__PROBLEM STATEMENT__
First find the line with "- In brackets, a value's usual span" in the entries below, then set down exactly every line through the line with "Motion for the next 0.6", that line included.

__MATERIAL SHOWN__
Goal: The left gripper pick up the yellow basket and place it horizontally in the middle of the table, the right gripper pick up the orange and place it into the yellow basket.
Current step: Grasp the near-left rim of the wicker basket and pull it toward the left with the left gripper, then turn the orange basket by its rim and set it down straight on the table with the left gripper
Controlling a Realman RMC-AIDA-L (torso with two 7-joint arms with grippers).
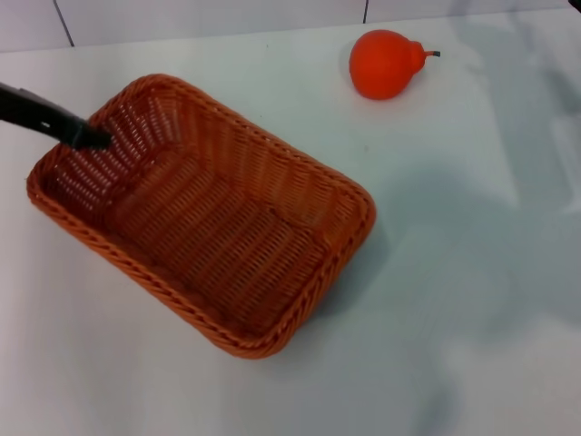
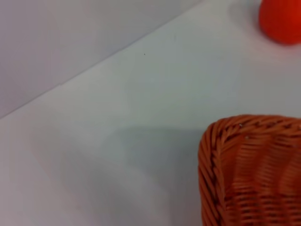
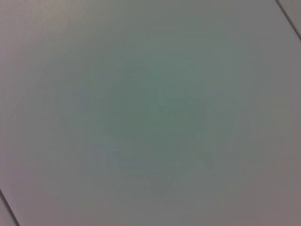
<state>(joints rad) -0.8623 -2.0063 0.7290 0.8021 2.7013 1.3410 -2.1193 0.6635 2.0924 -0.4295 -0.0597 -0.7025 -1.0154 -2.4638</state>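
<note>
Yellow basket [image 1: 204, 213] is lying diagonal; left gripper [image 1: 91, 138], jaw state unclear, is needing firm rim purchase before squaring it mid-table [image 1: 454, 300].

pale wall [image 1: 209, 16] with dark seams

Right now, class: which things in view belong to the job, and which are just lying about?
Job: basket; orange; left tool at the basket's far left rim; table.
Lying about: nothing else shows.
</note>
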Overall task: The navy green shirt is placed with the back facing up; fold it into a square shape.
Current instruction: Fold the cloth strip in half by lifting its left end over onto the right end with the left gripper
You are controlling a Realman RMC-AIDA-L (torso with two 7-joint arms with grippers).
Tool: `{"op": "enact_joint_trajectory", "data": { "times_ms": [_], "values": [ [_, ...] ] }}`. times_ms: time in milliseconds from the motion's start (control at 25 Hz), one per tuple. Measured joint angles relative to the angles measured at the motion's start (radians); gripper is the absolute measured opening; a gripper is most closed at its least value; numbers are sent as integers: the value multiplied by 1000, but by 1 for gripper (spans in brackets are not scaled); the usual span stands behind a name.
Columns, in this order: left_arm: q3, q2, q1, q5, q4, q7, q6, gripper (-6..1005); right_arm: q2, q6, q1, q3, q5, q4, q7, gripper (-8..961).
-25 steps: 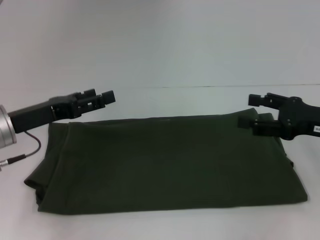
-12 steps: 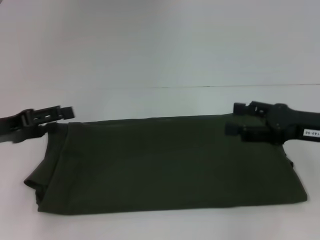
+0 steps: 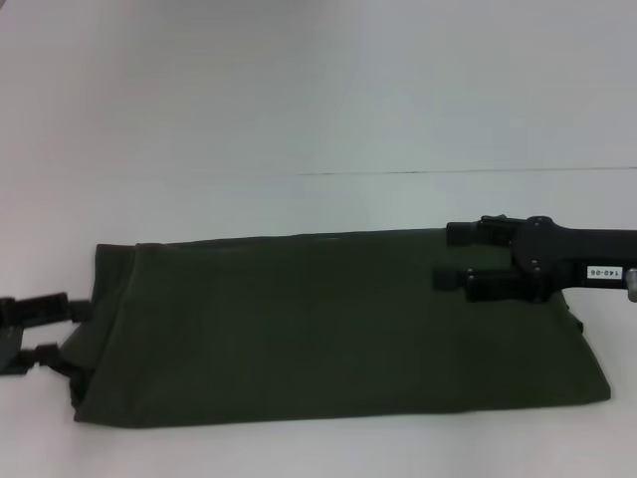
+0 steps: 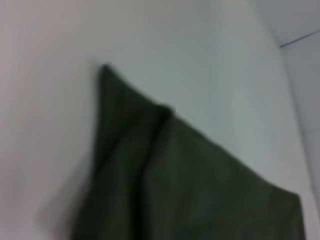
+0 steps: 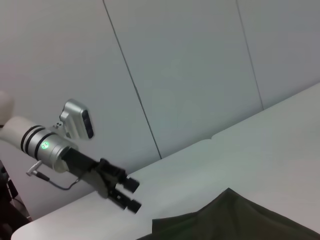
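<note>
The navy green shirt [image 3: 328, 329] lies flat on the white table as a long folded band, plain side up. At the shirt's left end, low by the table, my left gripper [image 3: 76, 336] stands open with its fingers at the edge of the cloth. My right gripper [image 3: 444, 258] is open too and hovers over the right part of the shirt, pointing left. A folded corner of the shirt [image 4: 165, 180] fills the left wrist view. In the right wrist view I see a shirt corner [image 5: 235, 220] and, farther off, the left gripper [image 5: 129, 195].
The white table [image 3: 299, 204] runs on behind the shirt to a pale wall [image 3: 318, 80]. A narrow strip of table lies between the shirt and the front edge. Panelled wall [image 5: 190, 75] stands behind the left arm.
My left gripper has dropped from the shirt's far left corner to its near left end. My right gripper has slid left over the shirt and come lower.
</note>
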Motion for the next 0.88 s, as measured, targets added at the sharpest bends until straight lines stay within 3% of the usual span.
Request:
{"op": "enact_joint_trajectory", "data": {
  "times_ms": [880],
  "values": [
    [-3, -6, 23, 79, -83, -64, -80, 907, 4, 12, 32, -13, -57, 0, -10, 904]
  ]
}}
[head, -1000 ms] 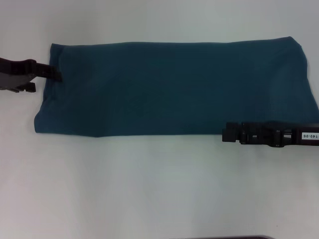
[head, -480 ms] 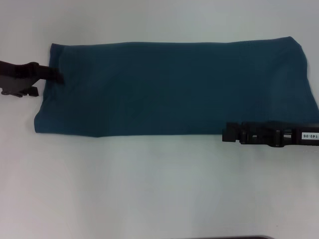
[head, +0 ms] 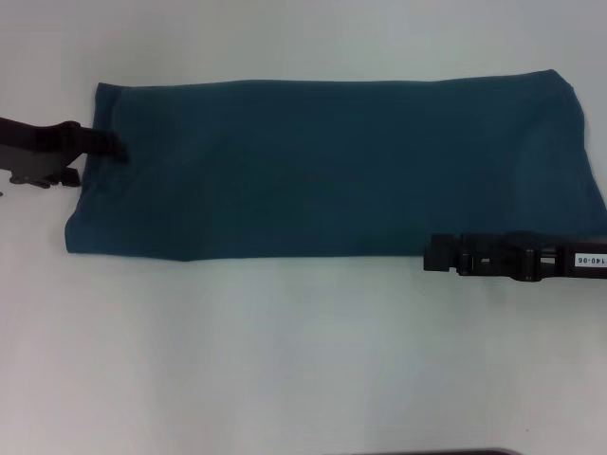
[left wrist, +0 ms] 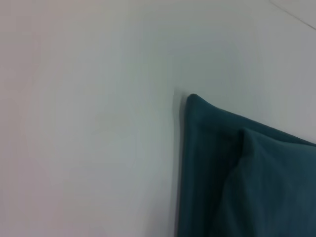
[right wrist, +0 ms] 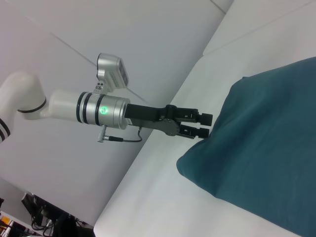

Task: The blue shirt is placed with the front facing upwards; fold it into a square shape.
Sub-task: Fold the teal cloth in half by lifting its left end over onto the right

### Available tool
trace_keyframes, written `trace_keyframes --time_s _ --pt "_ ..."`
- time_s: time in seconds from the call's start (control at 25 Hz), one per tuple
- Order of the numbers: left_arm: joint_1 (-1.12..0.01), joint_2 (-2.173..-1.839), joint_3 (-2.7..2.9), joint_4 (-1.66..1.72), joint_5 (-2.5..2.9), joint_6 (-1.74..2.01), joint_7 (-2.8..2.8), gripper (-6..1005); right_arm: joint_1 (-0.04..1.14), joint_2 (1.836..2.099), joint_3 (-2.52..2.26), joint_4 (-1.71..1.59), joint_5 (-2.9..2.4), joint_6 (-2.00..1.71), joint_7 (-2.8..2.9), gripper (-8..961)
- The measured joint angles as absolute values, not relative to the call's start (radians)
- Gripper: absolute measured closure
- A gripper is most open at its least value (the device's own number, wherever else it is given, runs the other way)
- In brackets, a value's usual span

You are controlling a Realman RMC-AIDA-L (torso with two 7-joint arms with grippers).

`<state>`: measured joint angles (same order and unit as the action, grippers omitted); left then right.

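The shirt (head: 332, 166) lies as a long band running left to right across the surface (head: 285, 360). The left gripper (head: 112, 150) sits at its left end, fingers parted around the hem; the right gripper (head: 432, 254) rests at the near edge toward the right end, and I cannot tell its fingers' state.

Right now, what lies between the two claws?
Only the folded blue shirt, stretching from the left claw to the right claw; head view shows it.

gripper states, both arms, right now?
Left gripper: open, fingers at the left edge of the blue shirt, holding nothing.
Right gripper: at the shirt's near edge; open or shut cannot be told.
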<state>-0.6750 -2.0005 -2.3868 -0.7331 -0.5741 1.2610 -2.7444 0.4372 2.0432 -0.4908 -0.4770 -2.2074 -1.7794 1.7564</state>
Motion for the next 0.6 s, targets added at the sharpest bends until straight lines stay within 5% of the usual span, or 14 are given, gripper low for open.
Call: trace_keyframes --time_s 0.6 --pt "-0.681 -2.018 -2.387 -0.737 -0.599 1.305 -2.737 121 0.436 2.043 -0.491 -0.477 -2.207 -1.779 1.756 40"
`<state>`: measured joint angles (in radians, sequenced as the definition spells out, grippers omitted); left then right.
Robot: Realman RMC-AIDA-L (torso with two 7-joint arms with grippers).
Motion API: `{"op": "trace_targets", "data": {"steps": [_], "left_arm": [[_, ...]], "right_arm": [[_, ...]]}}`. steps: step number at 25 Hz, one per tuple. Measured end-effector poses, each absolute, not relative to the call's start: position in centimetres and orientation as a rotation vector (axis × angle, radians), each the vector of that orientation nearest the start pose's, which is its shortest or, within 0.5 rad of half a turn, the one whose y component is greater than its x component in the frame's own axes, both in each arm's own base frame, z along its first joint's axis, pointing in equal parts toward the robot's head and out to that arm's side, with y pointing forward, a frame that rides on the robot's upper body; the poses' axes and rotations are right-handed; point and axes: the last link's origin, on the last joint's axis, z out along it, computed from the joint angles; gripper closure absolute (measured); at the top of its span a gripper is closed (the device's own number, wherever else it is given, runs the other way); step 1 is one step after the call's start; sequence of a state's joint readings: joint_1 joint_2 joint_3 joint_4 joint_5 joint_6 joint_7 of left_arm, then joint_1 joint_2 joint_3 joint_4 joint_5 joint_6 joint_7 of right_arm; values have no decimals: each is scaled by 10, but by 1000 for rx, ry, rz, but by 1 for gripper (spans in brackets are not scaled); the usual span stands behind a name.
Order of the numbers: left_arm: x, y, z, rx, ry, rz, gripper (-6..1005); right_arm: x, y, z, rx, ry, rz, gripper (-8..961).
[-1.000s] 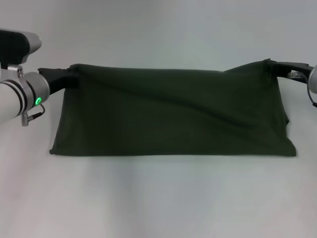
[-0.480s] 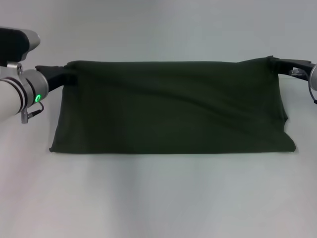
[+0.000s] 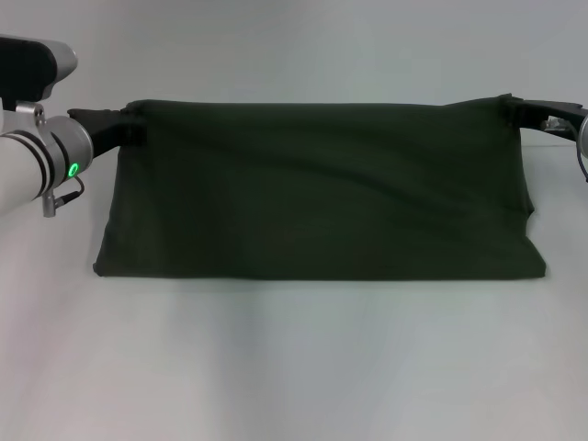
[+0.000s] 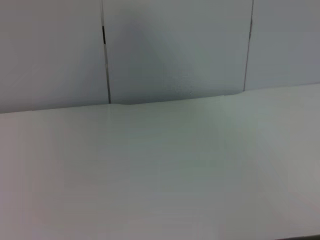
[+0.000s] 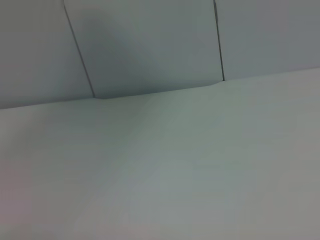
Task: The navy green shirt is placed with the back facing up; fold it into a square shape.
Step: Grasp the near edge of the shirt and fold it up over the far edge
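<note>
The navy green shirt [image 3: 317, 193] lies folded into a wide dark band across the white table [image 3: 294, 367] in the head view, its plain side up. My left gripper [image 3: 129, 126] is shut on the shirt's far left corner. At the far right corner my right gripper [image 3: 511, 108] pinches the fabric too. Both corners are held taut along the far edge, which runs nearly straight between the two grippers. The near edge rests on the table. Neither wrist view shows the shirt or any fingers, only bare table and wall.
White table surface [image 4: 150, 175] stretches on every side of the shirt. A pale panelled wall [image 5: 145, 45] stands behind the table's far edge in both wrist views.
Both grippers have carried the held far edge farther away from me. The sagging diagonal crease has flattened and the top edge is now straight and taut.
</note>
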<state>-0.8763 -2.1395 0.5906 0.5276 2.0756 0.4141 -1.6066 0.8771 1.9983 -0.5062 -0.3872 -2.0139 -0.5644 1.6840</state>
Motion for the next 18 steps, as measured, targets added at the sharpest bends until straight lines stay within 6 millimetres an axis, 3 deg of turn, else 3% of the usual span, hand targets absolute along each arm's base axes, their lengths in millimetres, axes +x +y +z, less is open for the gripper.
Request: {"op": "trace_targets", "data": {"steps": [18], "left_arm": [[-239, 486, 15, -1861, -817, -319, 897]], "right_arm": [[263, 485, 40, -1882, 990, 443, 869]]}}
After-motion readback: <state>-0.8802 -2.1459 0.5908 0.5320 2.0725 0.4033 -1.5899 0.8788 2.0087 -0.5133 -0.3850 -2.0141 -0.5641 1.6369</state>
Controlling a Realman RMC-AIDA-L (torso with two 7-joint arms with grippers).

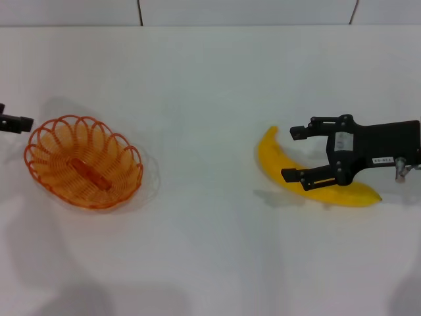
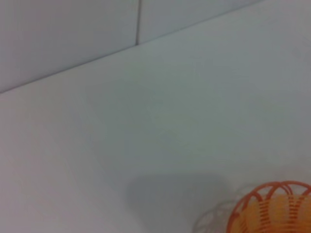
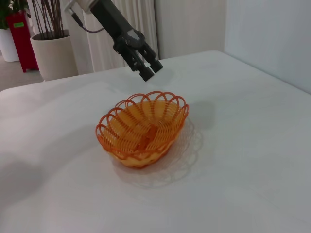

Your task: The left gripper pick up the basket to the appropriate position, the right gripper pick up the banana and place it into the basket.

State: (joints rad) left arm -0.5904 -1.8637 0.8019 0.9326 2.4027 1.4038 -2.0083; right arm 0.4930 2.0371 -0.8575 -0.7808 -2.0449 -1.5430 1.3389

__TASK RESULT__
- In brackets, a value's usual span

You are controlling a Realman RMC-AIDA-L (torso with two 7-joint arms with grippers).

`<state>`: measured joint angles (same order and unit as the action, grippers omitted); left then right.

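The shirt (head: 332, 166) lies as a long band running left to right across the surface (head: 285, 360). The left gripper (head: 112, 150) sits at its left end, fingers parted around the hem; the right gripper (head: 432, 254) rests at the near edge toward the right end, and I cannot tell its fingers' state.

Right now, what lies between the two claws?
Only the folded blue shirt, stretching from the left claw to the right claw; head view shows it.

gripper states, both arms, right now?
Left gripper: open, fingers at the left edge of the blue shirt, holding nothing.
Right gripper: at the shirt's near edge; open or shut cannot be told.
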<state>-0.6750 -2.0005 -2.3868 -0.7331 -0.5741 1.2610 -2.7444 0.4372 2.0432 -0.4908 -0.4770 -2.2074 -1.7794 1.7564</state>
Motion for the next 0.6 s, targets added at the sharpest bends until straight lines stay within 5% of the usual span, or 14 are given, gripper low for open.

This finishes the response to the exercise.